*Exercise aim*
Go through the data below and copy each line where the word "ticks" occurs.

*Information provided*
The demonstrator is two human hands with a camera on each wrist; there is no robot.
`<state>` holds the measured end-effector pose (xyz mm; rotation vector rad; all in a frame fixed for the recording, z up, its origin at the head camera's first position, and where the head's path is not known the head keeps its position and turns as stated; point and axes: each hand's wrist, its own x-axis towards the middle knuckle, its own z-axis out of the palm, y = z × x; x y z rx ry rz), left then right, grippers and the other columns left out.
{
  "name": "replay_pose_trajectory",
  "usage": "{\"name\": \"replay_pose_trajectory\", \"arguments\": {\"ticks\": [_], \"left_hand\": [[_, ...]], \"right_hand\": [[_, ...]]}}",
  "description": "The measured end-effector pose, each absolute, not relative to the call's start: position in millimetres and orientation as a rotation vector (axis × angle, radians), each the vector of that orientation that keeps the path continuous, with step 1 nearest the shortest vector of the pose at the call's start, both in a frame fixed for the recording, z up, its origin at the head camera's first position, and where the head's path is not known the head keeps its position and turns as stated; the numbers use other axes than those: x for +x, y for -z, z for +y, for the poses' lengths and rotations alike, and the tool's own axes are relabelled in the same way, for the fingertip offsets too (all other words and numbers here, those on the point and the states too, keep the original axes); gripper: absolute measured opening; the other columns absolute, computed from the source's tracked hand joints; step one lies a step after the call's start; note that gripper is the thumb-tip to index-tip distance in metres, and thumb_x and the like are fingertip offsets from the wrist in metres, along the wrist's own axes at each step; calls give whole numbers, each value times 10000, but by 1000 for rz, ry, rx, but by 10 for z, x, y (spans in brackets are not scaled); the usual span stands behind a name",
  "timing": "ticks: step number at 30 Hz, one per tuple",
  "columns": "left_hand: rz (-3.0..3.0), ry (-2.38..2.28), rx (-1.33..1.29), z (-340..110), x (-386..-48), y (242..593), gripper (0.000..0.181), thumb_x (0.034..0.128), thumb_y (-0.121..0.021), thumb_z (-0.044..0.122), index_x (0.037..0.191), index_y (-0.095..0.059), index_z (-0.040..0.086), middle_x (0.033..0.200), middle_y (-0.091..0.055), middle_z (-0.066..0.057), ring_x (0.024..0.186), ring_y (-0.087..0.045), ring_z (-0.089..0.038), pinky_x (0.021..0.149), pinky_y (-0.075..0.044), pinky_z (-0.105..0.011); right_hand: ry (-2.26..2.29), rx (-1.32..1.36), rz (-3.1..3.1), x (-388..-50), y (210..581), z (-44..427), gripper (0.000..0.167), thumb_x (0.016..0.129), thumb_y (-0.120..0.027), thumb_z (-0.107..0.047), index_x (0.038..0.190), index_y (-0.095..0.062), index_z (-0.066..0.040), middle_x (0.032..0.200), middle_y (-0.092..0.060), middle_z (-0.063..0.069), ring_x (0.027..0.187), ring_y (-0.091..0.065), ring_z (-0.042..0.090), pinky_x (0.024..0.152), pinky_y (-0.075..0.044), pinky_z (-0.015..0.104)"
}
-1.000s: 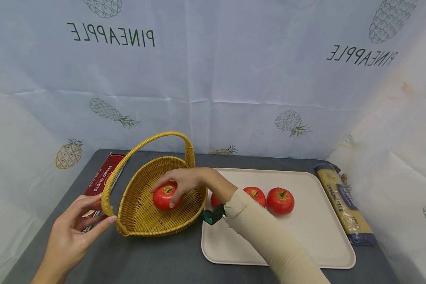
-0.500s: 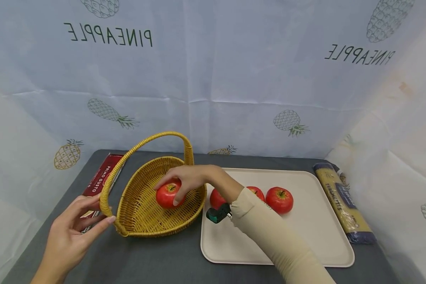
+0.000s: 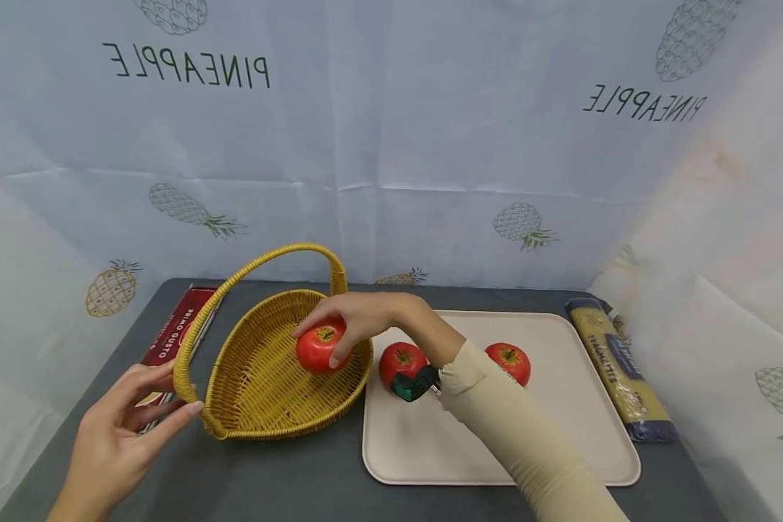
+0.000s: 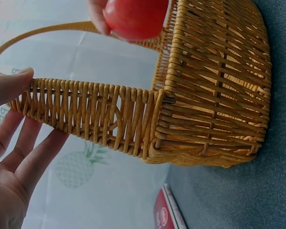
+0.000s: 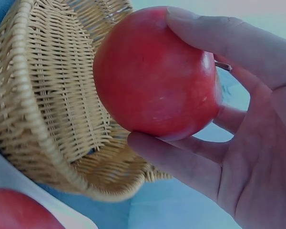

*Answer*
  "usage": "{\"name\": \"replay_pose_trajectory\", \"arguments\": {\"ticks\": [_], \"left_hand\": [[_, ...]], \"right_hand\": [[_, ...]]}}",
  "timing": "ticks: step number at 30 Hz, one per tuple",

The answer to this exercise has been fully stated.